Alasan Psikologis FOMO
Rasa memiliki adalah kebutuhan dasar manusia. Satu studi yang berfokus pada gadis remaja menyebut kebutuhan ini sebagai 'kelaparan sosial'.
Istilah ini menggarisbawahi betapa pentingnya kebutuhan untuk dimiliki bagi sebagian orang dan mengapa mengalami FOMO dapat mempengaruhi orang-orang tertentu secara negatif. Merasa terhubung secara sosial (kebalikan dari FOMO) bahkan dikaitkan dengan hidup lebih lama dan lebih sehat.
Para peneliti mengatakan bahwa perasaan terikat dengan orang lain menyebabkan berkurangnya stres, yang mendukung sistem saraf dan sistem kekebalan tubuh. Sebaliknya, perasaan FOMO mempengaruhi otak yang mirip dengan kondisi kecemasan lainnya dengan mengaktifkan respons 'fight or flight'.
"Otak merasakan ancaman, ancaman sosial dalam kasus ini, dan membuat kita waspada. Sistem saraf kita menjadi gelisah dan kemudian kita menjadi tidak nyaman dan termotivasi untuk mencari kelegaan," kata Dattilo.
Kebutuhan akan bantuan ini sering mengarahkan orang langsung ke aplikasi media sosial favorit mereka.
"Sayangnya, dengan mencari kelegaan dengan cara ini, kita hanya mempertahankan atau bahkan memperkuat kecemasan yang memicunya," kata Dattilo.
FOMO juga dikaitkan dengan masalah kesehatan mental. Mengalami FOMO dapat dikaitkan dengan depresi, merasa lebih stres dan penurunan kepuasan hidup.
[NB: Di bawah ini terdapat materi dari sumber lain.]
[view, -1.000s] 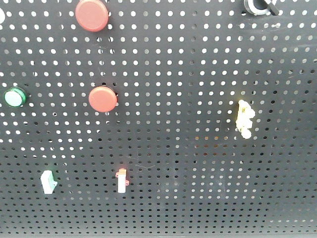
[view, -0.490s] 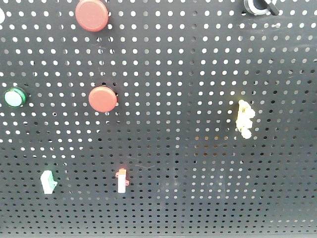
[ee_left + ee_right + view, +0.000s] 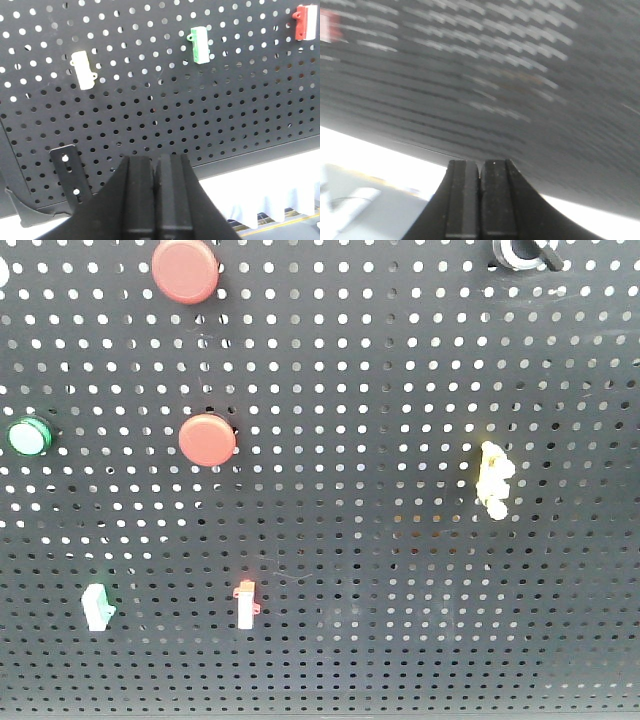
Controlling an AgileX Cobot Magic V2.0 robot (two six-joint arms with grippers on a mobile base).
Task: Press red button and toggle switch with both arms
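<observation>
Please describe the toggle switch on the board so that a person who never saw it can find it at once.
Look at the black perforated metal pegboard in the front view and go to its top edge, right of centre. There sits the small round black toggle switch with a silvery-white ring, partly cut off by the frame. Its neighbours are coloured: red domed buttons, a knobbly yellow piece.

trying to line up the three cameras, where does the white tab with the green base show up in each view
Front view: white tab with green base, lower left of the pegboard.
Left wrist view: same tab, upper middle, above the shut left gripper.
Right wrist view: not made out; the board is motion-blurred.
Shared landmark: the red-based tab, on its right in both.
</observation>
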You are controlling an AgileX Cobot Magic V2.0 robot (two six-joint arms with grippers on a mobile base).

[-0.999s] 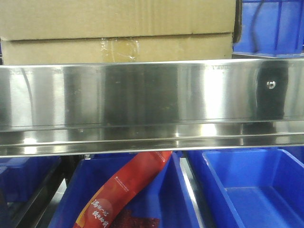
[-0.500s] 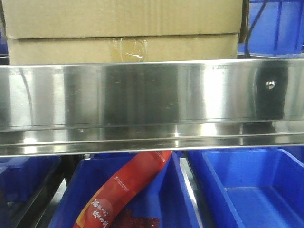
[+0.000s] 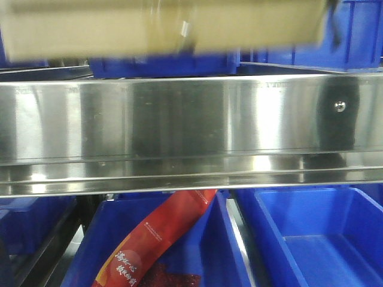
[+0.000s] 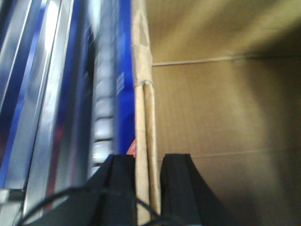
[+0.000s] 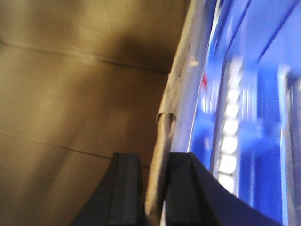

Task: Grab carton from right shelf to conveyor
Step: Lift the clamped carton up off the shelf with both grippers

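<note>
Wrist views: brown cardboard carton (image 4: 225, 117) is clenched by left end effector (image 4: 148, 186) and right end effector (image 5: 155, 188) above steel shelf rail (image 3: 179, 119); withdrawal is called for.

We see the carton (image 3: 161, 27) only as a smeared brown band cut by the top edge, and we cannot make out its tape or seam. The shelf rail (image 3: 191, 119) hides the upper end of the red packet (image 3: 158, 239). The bottom edge crops its lower end. In the wrist views that edge also crops the left gripper (image 4: 148, 162) and right gripper (image 5: 155, 160), and the blue bins (image 5: 263, 56) beyond are blurred.
</note>
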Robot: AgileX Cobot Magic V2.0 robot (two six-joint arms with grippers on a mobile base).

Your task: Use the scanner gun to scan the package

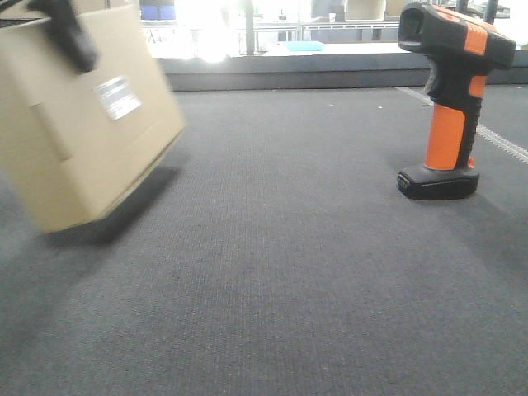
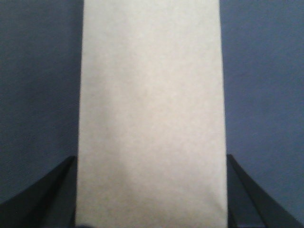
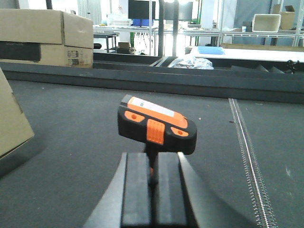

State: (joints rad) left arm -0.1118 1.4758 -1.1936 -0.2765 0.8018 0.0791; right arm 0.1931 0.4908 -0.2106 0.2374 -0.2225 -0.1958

Siapa Saja yang Berisiko Mengalami FOMO?
Menurut Dattilo, usia remaja adalah usia yang rentan mengalami FOMO. Hal ini dikarenakan remaja memiliki waktu yang banyak untuk menggunakan internet.
Akan tetapi, bukan hanya anak muda saja yang berisiko mengalami FOMO. FOMO juga rentan dialami oleh orang-orang yang rajin menggunakan media sosial.
"Kemungkinan penggunaan media sosial dapat menyebabkan kita mengalami FOMO karena kita melihat 'highlight reels' dari kehidupan orang lain," katanya.
"Kemungkinan juga orang-orang yang sangat tertarik dengan hubungan sosial mereka lebih tertarik ke media sosial dan lebih rentan mengalami FOMO," lanjut Dattilo.
Sampai saat ini, sebuah studi yang lebih kecil dari tahun 2017 menemukan bahwa ekstrovert lebih cenderung menggunakan media sosial secara berlebihan daripada introvert.
Dattilo menambahkan, individu yang hidup dengan kecemasan sosial juga berisiko mengalami FOMO. Sebab, mereka lebih cenderung menghindari situasi sosial dan lebih mengandalkan media sosial untuk koneksi serta untuk mengurangi perasaan kesepian.